Lambea-Gil A, Tejada-Meza H, Cerdán-Santacruz D M
Instituto de Investigación Sanitaria (IIS) Aragón, Zaragoza, España.
Hospital Universitario Miguel Servet, Zaragoza, España.
Rev Neurol. 2022 Nov 1;75(9):269-282. doi: 10.33588/rn.7509.2022096.
The neurology training program in Spain, approved in 2006, emphasizes the importance of residents' on-duty shifts supervised by a neurologist. An evaluation of the Specialty National Commission in 2008 showed an unequal fulfillment of this goal: 60.30% of the training units offered their residents 24-hour shifts with on-duty supervision, and only 43% in their own center. After more than a decade, and a new national training program on design, we would like to know the current situation and possible factors that might be involved.
Cross-sectional study through self-administered surveys to neurology training units that had recently graduated residents (n = 77). Responses were collected between October 2021 and February 2022.
All units answered the survey. In 2021, 88.30% met the supervision objectives, and 83% offered their trainees 24-hour on-duty shifts with a neurologist in their center. Among related factors, there is a significant direct relationship between this kind of shift, the hospital's size, and the existence of a stroke unit.

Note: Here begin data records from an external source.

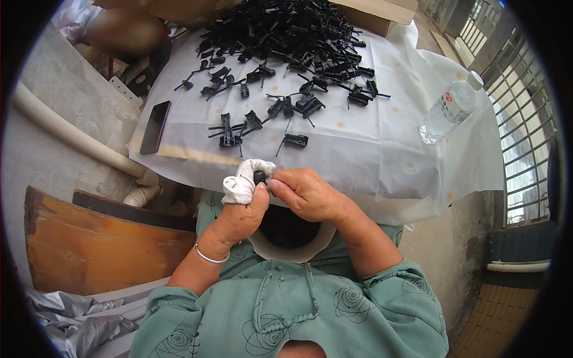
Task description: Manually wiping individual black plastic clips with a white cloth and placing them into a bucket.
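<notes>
Close to the table's near edge, my left hand (242, 218) has a white cloth (237, 188) wrapped about its fingers and grips a small black plastic part (259, 177). My right hand (307, 194) is closed in a pinch at the right side of that same part, thumb close to the left thumb. Most of the part is hidden by fingers and cloth. Below both hands, between my legs, stands a pale bucket (289, 255) with dark contents. Nearest on the table lies a loose black plastic part (295, 140) with a thin stem.
A large heap of black plastic parts (280, 36) covers the far table, with several scattered nearer. A phone (156, 127) lies at the left edge. To the right stands a clear water bottle (449, 112). A cardboard box (373, 18) sits behind the heap. A white plastic sheet (382, 161) covers the table.
</notes>
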Demonstrator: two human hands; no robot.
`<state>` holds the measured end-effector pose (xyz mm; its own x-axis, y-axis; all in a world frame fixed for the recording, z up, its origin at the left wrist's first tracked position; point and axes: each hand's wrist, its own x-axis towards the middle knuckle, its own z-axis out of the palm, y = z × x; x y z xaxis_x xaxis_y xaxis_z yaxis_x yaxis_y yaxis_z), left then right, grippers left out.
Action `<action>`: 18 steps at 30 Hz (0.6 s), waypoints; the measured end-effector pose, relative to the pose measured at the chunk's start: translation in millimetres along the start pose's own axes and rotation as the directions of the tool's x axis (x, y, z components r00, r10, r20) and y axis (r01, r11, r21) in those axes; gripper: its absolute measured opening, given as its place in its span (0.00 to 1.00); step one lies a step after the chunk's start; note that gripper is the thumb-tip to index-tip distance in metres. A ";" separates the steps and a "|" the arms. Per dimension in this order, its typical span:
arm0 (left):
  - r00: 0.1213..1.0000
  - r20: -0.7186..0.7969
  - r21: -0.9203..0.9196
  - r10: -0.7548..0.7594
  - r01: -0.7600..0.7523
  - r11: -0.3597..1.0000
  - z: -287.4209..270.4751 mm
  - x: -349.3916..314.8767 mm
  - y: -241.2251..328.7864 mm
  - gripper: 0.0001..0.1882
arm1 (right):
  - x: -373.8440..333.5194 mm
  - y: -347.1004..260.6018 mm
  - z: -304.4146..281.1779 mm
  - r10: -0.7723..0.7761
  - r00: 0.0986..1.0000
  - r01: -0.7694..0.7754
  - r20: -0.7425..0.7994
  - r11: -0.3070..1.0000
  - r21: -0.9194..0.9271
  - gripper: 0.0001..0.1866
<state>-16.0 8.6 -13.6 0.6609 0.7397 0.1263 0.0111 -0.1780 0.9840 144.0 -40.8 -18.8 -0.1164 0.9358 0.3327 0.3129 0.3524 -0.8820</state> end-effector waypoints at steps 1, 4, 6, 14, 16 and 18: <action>0.997 0.001 0.166 0.075 -0.074 0.983 0.3 1.1 -0.4 0.15 | 0.6 0.0 1.7 0.038 0.999 -0.038 0.005 0.999 -0.027 0.11; 0.985 0.008 0.354 0.171 -0.163 0.921 -0.1 0.7 -3.9 0.14 | 1.3 -0.5 11.0 0.079 0.997 -0.080 -0.027 0.996 -0.049 0.11; 0.981 0.000 0.382 0.194 -0.180 0.906 0.0 -1.1 -6.9 0.14 | -0.3 1.7 18.0 0.080 0.995 -0.083 -0.062 0.996 -0.041 0.11; 0.925 0.293 0.677 0.242 -0.379 0.631 -13.1 3.2 15.6 0.14 | 6.0 -0.7 -22.6 0.169 0.965 -0.241 -0.200 0.870 -0.429 0.09; 0.934 0.271 0.685 0.234 -0.358 0.634 -19.5 7.9 9.3 0.14 | 7.0 24.6 -28.5 0.128 0.946 -0.284 -0.299 0.772 -0.569 0.09; 0.947 0.195 0.657 0.256 -0.320 0.683 -21.5 12.1 6.2 0.11 | 8.7 31.1 -28.4 0.149 0.935 -0.345 -0.323 0.600 -0.722 0.16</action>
<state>-24.1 30.4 -3.3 0.7751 0.5280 0.3470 0.2888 -0.7845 0.5487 179.5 -21.8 -33.8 0.2420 0.9267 0.2874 0.9083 -0.1123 -0.4029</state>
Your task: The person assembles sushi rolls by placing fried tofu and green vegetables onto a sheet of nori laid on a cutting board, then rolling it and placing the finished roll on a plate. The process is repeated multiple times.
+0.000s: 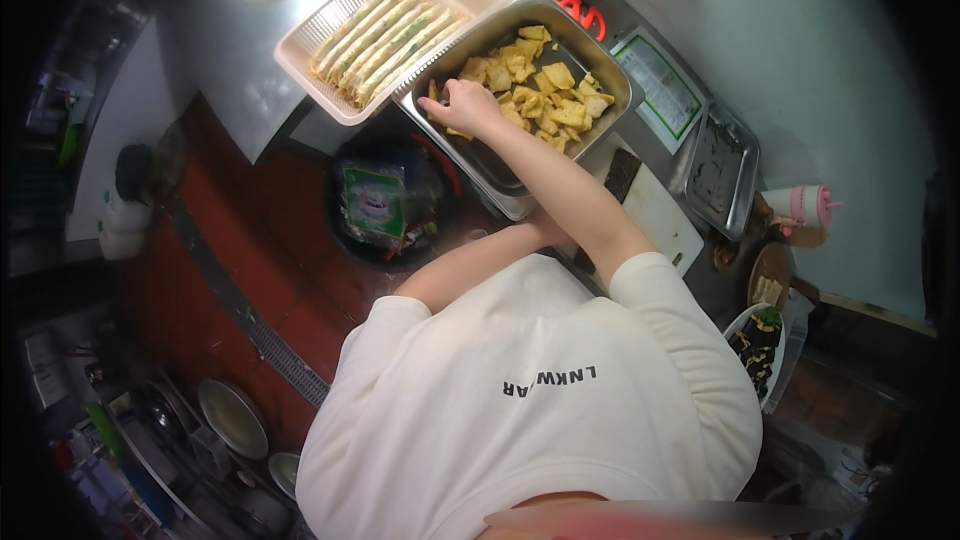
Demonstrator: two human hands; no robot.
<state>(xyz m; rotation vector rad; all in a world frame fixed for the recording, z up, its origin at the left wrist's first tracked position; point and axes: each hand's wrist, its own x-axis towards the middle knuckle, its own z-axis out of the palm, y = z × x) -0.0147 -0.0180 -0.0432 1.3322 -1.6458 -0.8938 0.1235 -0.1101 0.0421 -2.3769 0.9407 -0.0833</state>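
Observation:
My right hand (463, 108) reaches into a deep metal pan (622, 80), at its left wall. Its fingers are bent in near the thumb, beside a yellow scrap; whether they grip that piece is hard to make out. Across the pan lie several yellow, fried-looking tofu pieces (560, 112), mostly at the middle and right. My left hand (545, 228) is mostly covered by my right forearm, below the pan's near edge, and its fingers are hidden. Left of the pan, touching it, a pale plastic basket (298, 52) holds several long pale skewered rolls (385, 45).
Right of my forearm lies a white cutting board (668, 225) with a dark blade-like piece. Farther right are a shallow metal tray (722, 165), a green-edged sheet (660, 85) and a pink-lidded cup (808, 207). A black bin (350, 240) stands on the red floor below the basket.

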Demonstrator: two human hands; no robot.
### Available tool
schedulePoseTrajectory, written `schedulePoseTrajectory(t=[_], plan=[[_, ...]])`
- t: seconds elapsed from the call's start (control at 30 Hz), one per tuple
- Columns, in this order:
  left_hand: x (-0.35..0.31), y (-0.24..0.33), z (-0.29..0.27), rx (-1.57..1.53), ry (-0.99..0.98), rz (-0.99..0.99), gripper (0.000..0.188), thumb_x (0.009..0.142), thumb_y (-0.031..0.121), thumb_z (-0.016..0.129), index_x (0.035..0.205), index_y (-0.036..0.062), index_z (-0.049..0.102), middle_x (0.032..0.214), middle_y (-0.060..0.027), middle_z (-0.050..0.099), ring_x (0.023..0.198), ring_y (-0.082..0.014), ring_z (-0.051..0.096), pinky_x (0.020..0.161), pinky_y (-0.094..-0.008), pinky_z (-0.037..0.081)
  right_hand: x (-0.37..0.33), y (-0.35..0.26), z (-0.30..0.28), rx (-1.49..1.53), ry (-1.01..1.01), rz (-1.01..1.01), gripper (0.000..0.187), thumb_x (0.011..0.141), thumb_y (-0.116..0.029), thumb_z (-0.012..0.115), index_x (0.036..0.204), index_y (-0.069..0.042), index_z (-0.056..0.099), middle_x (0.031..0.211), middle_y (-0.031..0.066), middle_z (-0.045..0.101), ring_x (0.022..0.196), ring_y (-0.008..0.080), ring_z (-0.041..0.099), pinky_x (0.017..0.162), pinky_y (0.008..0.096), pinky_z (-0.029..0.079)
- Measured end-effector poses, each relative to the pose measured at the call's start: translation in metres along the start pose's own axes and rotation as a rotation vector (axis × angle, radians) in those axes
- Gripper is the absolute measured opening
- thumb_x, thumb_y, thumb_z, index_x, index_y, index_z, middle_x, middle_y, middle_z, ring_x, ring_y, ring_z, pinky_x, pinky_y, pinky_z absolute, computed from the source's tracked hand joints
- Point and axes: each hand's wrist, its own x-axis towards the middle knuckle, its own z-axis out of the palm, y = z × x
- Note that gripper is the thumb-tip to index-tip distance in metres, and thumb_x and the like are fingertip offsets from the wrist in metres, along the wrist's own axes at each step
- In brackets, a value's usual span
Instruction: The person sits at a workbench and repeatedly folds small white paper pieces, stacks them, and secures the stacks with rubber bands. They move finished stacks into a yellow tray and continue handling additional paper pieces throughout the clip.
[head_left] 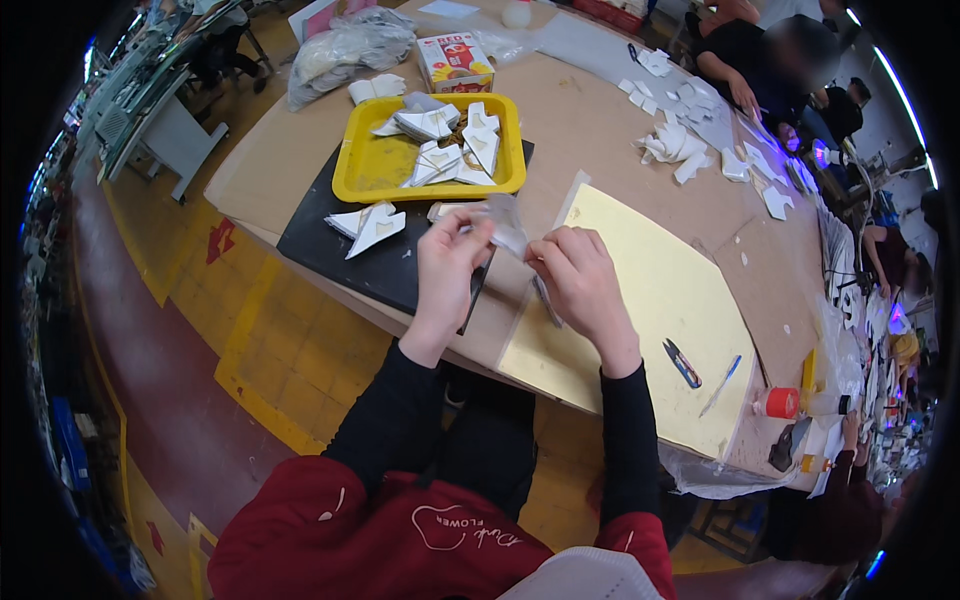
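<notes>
A piece of film [508, 226], thin and see-through, is held up between both hands over the near edge of the desk [570, 105], just in front of the tray. By the left hand [448, 262] its left side is pinched between thumb and fingers, so that grip is closed on it; by the right hand [582, 282] its lower right corner is gripped, with the fingers curled in. Below the right hand a narrow dark strip [546, 302] is seen — whether it is held too cannot be told. The yellow tray [352, 150], in which stacks of white pieces [430, 122] are laid, is set on a black board [325, 245]; more white cutouts [368, 228] are placed on the board in front of it, left of the left hand. Behind the tray a box [456, 66] is stood, and a bag [350, 50] is left beside it. To the right the desk is covered by a yellow sheet [640, 270], on which snips [682, 362] and a pen [721, 384] are laid apart. Farther off, white scraps [675, 145] are strewn — near them, a co-worker [750, 65] is seated.
</notes>
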Motion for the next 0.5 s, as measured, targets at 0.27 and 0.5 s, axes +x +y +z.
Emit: schedulePoseTrajectory(t=[0.27, 0.5], plan=[[0.01, 0.021, 0.002, -0.463, -0.111, -0.119, 0.017, 0.102, 0.01, 0.049, 0.118, 0.0033, 0.049, 0.117, -0.0086, 0.057, 0.108, -0.0186, 0.059, 0.107, -0.0419, 0.046, -0.008, 0.024, -0.036, 0.056, -0.209, 0.212, 0.006, 0.082, -0.004, 0.063, 0.087, -0.005, 0.061, 0.085, 0.0071, 0.055, 0.083, 0.0268, 0.055, 0.078, 0.0369, 0.045], [-0.008, 0.017, 0.002, 0.155, -0.151, -0.13, 0.021, 0.097, 0.011, 0.062, 0.115, 0.0009, 0.059, 0.094, -0.0025, 0.065, 0.087, -0.0116, 0.063, 0.082, -0.0272, 0.051, -0.043, 0.06, -0.04, 0.007, -0.352, 0.587, 0.013, 0.086, 0.001, 0.058, 0.096, 0.0, 0.066, 0.095, 0.013, 0.06, 0.089, 0.0312, 0.06, 0.081, 0.0364, 0.048]])
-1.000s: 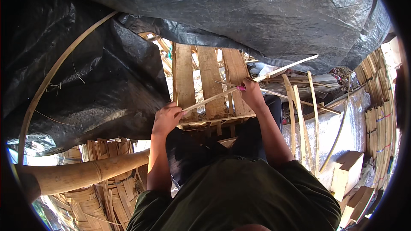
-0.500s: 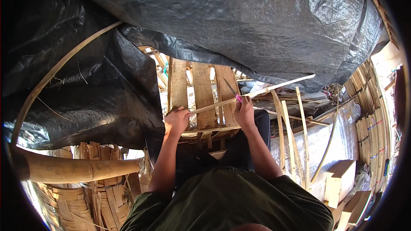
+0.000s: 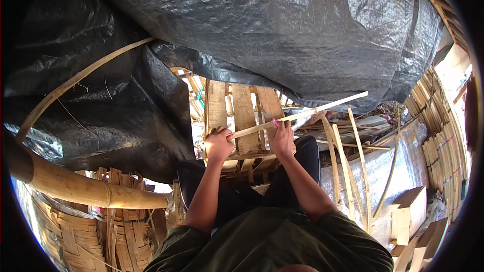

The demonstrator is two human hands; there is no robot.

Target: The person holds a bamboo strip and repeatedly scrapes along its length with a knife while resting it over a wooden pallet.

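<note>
One strip (image 3: 303,114), left hand (image 3: 220,144) closed round its lower end, right hand (image 3: 281,139) gripping a pink-handled knife (image 3: 275,123) beside it

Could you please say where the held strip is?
Mostly right of centre in the head view, the strip slants from left hand up past right hand.

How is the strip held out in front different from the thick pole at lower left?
The strip is thin, while the pole is thick and rounded. In the picture, the strip slants up toward the right; the pole slopes down that way. The left hand grips the strip, but does not touch the pole. Both are long and pale yellowish-brown.
</note>
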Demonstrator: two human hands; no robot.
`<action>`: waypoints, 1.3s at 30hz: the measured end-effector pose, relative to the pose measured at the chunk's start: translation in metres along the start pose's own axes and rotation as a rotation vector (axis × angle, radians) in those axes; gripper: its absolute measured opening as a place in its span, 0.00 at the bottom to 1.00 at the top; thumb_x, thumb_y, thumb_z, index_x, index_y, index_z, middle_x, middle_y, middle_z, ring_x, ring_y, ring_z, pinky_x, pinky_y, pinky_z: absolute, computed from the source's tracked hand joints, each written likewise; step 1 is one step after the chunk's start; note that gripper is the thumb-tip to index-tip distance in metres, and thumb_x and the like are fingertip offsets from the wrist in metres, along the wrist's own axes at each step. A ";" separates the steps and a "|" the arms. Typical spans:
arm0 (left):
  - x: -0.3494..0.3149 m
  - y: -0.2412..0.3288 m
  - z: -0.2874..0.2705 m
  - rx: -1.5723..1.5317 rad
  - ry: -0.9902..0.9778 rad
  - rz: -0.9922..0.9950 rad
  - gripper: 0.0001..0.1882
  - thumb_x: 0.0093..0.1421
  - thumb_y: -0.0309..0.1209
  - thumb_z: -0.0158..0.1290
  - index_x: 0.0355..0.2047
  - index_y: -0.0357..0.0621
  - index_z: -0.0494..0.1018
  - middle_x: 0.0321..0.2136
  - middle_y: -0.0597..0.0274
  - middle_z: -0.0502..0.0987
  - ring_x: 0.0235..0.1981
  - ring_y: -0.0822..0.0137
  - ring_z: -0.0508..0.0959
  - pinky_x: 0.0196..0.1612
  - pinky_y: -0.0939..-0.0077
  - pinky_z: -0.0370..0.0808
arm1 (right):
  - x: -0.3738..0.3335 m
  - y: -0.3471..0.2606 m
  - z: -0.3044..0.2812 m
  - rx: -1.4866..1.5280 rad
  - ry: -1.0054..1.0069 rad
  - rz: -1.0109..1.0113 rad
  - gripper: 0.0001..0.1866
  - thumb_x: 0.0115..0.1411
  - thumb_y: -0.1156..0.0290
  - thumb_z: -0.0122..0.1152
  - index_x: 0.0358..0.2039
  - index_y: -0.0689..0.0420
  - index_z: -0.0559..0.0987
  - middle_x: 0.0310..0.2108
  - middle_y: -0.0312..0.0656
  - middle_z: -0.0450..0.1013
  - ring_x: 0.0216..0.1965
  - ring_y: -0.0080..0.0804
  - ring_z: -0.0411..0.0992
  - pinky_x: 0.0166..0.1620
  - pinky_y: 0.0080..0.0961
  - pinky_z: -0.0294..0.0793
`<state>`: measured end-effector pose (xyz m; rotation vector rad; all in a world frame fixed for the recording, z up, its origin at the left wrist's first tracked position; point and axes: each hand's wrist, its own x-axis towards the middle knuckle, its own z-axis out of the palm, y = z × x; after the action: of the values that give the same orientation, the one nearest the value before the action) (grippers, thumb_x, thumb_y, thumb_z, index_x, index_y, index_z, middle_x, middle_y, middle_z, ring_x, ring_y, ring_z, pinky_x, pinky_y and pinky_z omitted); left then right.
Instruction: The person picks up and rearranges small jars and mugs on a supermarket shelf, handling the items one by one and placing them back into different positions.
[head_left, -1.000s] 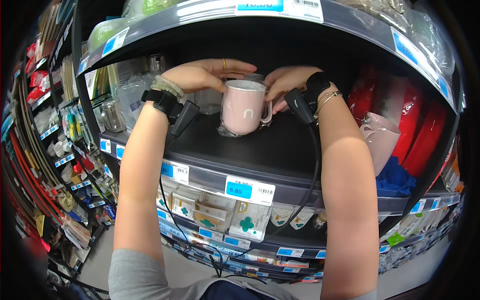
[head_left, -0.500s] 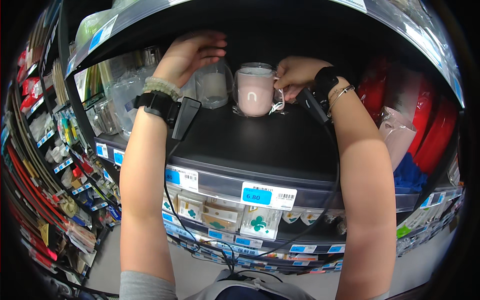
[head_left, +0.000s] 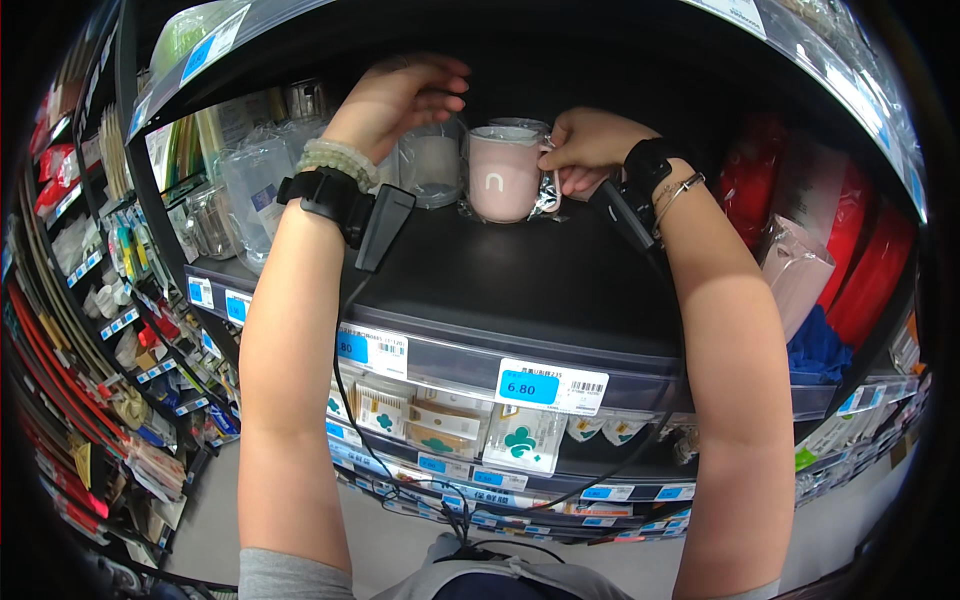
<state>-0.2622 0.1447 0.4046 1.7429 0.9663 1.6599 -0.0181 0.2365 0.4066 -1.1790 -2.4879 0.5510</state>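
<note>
A pale pink mug [head_left: 503, 182] in clear plastic wrap stands upright on the dark shelf board [head_left: 500, 270]. Its handle, on the right side, is pinched between the thumb and fingers of my right hand [head_left: 592, 148]. To the left of it is a clear plastic cup [head_left: 432, 172], close beside the mug. My left hand [head_left: 408, 100] hovers above this clear cup with loosely bent, parted fingers and holds nothing. Both wrists carry black straps with small dark devices and cables.
Clear plastic containers [head_left: 252, 185] crowd the shelf's left end. Red wrapped goods [head_left: 868, 265] and a pink packet [head_left: 797, 262] fill the right end. A price rail [head_left: 450, 362] edges the board in front, with hanging packets [head_left: 522, 440] below. Another shelf edge [head_left: 835, 75] curves overhead.
The pink mug has shifted slightly deeper into the shelf, with my right hand still on its handle. My left hand has moved a little to the right.
</note>
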 end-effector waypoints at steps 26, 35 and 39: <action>-0.013 0.001 0.012 0.265 -0.272 -0.147 0.18 0.72 0.39 0.49 0.55 0.45 0.76 0.53 0.63 0.79 0.57 0.69 0.74 0.59 0.70 0.68 | -0.003 0.002 -0.009 -0.082 -0.039 -0.007 0.22 0.62 0.57 0.68 0.42 0.65 0.76 0.30 0.44 0.80 0.25 0.25 0.80 0.29 0.18 0.83; -0.019 0.031 0.016 0.107 -0.319 -0.038 0.20 0.72 0.40 0.49 0.56 0.39 0.74 0.51 0.56 0.80 0.51 0.65 0.80 0.57 0.68 0.75 | -0.014 0.011 -0.028 -0.007 0.123 0.040 0.42 0.58 0.25 0.52 0.46 0.56 0.77 0.32 0.36 0.77 0.29 0.25 0.79 0.35 0.22 0.81; -0.086 0.082 0.046 0.429 -0.223 0.125 0.12 0.65 0.29 0.53 0.46 0.37 0.77 0.34 0.47 0.79 0.36 0.47 0.80 0.46 0.66 0.77 | -0.011 0.000 -0.027 0.014 0.159 0.025 0.39 0.58 0.25 0.53 0.42 0.54 0.77 0.29 0.34 0.75 0.27 0.26 0.79 0.33 0.21 0.80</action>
<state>-0.2042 0.0318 0.4132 2.2549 1.1891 1.3570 0.0006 0.2335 0.4286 -1.2014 -2.3348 0.4608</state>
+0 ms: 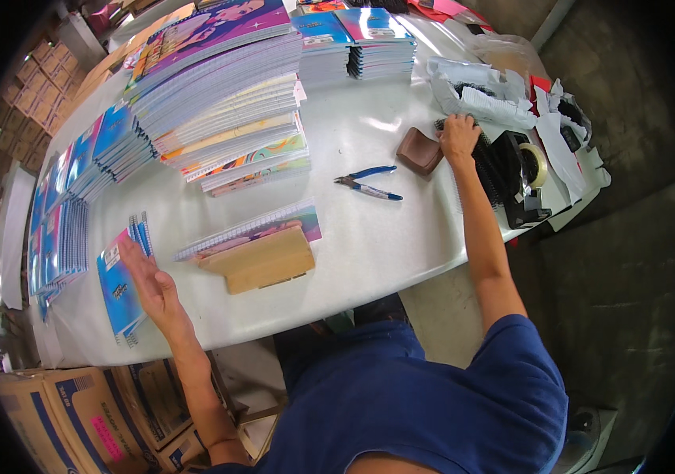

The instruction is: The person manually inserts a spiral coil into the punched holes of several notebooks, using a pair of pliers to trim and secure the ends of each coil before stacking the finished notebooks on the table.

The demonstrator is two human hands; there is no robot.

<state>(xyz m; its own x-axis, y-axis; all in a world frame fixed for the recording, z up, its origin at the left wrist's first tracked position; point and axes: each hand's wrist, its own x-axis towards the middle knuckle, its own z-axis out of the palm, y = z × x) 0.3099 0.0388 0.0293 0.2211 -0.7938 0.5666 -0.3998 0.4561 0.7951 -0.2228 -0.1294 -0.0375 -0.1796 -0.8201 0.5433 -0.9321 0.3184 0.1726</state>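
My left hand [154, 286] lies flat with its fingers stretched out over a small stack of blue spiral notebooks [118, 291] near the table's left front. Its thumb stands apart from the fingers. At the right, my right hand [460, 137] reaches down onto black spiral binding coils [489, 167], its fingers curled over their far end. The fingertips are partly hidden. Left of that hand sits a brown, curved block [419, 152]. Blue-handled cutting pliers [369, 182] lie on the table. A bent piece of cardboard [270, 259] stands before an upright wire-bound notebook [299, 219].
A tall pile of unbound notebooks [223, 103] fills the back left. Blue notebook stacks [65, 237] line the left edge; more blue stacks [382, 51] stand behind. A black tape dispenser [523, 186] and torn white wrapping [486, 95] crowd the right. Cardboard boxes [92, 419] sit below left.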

Residents' guidance during the 24-hour neurology on-duty shifts follows the path set by the training program and the national commission. However, there are still some differences that go beyond purely healthcare aspects. The future national program could establish new guidelines that help us achieve less heterogeneity, in order to offer the same training in the assessment of acute neurological patients.
西班牙于2006年批准的神经病学培训计划强调了由神经科医生监督住院医师值班轮班的重要性。2008年专业国家委员会的一项评估显示,这一目标的实现情况并不均衡:60.30%的培训单位为其住院医师提供了有值班监督的24小时轮班,而在其自身中心这一比例仅为43%。十多年后,在一项关于设计的新国家培训计划出台后,我们想了解当前的情况以及可能涉及的因素。
通过对近期有住院医师毕业的神经病学培训单位进行自行问卷调查的横断面研究(n = 77)。在2021年10月至2022年2月期间收集回复。
所有单位都回答了调查。2021年,88.30%的单位达到了监督目标,83%的单位为其学员提供了中心有神经科医生的24小时值班轮班。在相关因素中,这种轮班、医院规模和卒中单元的存在之间存在显著的直接关系。
24小时神经病学值班期间住院医师的指导遵循培训计划和国家委员会设定的路径。然而,仍然存在一些超出纯粹医疗保健方面的差异。未来的国家计划可以制定新的指导方针,帮助我们减少异质性,以便在急性神经科患者评估中提供相同的培训。